[DATASET ENTRIES Boundary: Start]
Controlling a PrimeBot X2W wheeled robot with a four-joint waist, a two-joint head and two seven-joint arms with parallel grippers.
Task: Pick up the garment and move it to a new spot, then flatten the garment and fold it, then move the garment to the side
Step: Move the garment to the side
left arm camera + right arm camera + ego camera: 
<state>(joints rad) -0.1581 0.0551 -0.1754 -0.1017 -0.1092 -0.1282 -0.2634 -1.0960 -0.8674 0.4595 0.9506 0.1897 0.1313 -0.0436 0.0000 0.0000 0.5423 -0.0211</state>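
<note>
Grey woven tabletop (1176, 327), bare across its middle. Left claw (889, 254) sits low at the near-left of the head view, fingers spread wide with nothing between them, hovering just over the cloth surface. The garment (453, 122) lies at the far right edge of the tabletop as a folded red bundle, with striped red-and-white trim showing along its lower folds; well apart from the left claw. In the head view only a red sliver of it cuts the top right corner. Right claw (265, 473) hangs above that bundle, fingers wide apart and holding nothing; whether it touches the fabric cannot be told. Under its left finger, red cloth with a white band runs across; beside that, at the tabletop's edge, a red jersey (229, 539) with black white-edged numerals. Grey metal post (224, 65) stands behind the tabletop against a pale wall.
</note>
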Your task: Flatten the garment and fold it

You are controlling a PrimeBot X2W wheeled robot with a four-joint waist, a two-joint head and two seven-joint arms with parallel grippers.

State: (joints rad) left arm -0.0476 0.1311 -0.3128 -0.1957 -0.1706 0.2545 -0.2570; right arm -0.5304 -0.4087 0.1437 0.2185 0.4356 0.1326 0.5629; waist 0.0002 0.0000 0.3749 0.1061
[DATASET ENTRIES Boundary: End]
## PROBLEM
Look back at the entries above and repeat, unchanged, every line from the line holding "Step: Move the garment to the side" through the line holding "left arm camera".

## RESPONSE BELOW
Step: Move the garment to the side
left arm camera + right arm camera + ego camera: 

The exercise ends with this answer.